Safety is a wholesome use case for AI in industrial operations. Slips, trips, falls, sprains, strains, and tears lead to untold lost hours and worker’s compensation. There are several AI solutions on the market (often including wearables) that can help industrial workers predictively avoid these kinds of injuries. Forklifts alone account for tens of thousands of serious injuries annually in the US – there are image analysis systems that can identify a person, and then shut down the forklift. Accurately identifying a human vs. another object is important to avoid the system becoming a nuisance and constantly shutting down the forklift.

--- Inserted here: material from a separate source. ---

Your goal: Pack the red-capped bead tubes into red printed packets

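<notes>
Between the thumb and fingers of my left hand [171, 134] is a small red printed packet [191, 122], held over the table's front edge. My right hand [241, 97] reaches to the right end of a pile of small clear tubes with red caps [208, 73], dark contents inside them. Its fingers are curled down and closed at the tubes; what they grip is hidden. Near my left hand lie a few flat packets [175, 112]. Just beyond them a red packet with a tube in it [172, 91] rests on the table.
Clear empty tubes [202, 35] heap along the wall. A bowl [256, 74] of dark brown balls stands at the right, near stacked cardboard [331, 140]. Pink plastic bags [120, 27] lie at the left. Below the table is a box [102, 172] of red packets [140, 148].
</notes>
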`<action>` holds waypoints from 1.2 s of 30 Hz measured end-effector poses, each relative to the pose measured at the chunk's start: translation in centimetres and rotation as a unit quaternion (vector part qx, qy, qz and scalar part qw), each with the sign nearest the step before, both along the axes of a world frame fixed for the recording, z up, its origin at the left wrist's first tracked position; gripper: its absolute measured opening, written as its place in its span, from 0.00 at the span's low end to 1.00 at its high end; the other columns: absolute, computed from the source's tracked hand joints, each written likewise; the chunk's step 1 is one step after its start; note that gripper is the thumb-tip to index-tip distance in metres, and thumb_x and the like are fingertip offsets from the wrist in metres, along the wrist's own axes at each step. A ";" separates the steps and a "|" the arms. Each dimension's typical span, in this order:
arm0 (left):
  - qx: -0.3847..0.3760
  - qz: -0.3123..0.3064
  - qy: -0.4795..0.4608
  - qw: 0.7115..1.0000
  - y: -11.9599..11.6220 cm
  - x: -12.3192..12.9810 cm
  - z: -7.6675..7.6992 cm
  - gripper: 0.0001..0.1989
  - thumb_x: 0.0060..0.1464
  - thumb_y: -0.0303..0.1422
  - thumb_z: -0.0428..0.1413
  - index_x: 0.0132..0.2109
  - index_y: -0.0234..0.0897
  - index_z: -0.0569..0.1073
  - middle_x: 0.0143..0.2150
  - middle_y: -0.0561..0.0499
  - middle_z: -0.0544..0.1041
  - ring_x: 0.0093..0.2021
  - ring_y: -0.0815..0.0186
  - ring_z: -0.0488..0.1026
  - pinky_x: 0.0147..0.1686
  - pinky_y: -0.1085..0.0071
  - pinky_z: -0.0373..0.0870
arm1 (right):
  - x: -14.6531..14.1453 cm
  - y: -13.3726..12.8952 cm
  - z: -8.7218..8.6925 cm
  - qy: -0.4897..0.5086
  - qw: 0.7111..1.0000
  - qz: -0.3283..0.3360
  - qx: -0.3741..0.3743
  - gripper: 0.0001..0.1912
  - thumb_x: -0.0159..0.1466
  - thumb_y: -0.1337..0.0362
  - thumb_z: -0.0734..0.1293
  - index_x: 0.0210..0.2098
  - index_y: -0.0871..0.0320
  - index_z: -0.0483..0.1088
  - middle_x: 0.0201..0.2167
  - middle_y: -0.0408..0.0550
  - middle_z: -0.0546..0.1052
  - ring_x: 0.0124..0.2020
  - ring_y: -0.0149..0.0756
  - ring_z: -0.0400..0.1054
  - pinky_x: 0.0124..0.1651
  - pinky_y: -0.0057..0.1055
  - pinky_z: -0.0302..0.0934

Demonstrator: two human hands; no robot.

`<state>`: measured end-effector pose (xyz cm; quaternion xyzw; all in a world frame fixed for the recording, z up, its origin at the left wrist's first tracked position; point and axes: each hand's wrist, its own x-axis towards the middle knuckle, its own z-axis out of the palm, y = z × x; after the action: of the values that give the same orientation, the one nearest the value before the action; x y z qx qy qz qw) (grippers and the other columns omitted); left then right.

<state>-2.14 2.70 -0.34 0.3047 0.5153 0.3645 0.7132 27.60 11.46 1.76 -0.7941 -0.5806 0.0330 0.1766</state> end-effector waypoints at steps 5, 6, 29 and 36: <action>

Since we’re already talking about Image Analysis, let’s move along to some of its use cases in quality and reliability. Image systems can leverage AI to build a baseline of what a product should look like (especially high-volume discrete products) and then identify quality defects based on deviations from the baseline. Some systems can even watch people manually assembling discrete products to ensure people are doing their jobs optimally. Meanwhile many operators point AI camera systems at critical equipment, and the systems can learn to visually detect anomalies that indicate upcoming machine health issues (a cool take on predictive maintenance).
I’ll stop there since this isn’t an encyclopedia article… but I certainly haven’t cornered the market on industrial AI use cases, so please post with additional use cases that you think are valuable! And if any of the aforementioned categories are relevant for you, please feel free to reach out and I can share some insight, or connect you with potential partners in the space.
That all said, we need more industrial companies to adopt AI at scale. The use cases described above are not in production at most industrial companies, just at the more innovative ones. If you look at recent studies from the likes of PwC and McKinsey, most of them report that less than 25% of industrial companies are using AI at scale in production operations (many of the studies say less than 10%).
We need AI to become more prevalent within industrial operations, because we’d all obviously benefit from operations that are more reliable, sustainable, secure, predictable, diverse, safe, and of higher quality. Data acquisition hardware continues to become cheaper, while AI tools continue to become more available to non-data scientists that can focus on novel operational use cases – but the tech is the easy part… we need more believers, more cultural change, and more proof of ROI.